**ASSIGNED TASK**
Take the lines from the beginning of the data below through the line holding "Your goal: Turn" and return exactly those.

**GIVEN INFORMATION**
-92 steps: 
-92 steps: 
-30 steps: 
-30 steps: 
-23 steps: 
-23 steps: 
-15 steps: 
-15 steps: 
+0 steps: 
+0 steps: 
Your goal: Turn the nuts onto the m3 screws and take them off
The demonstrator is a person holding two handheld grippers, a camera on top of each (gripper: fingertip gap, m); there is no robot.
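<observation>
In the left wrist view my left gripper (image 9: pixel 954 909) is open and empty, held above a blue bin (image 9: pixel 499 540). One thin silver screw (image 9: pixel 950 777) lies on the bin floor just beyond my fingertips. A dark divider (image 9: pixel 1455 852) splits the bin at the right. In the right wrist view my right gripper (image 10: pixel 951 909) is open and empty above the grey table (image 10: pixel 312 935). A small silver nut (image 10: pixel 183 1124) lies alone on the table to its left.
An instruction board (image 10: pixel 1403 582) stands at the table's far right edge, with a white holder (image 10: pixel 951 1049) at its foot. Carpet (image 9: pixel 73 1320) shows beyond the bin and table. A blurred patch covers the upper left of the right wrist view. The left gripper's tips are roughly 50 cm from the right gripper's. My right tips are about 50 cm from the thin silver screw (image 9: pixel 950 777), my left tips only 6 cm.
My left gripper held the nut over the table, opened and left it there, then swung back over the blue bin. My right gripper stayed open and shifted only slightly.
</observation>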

**EXERCISE OUTPUT**
-92 steps: 
-92 steps: 
-30 steps: 
-30 steps: 
-23 steps: 
-23 steps: 
-15 steps: 
-15 steps: 
+0 steps: 
+0 steps: 
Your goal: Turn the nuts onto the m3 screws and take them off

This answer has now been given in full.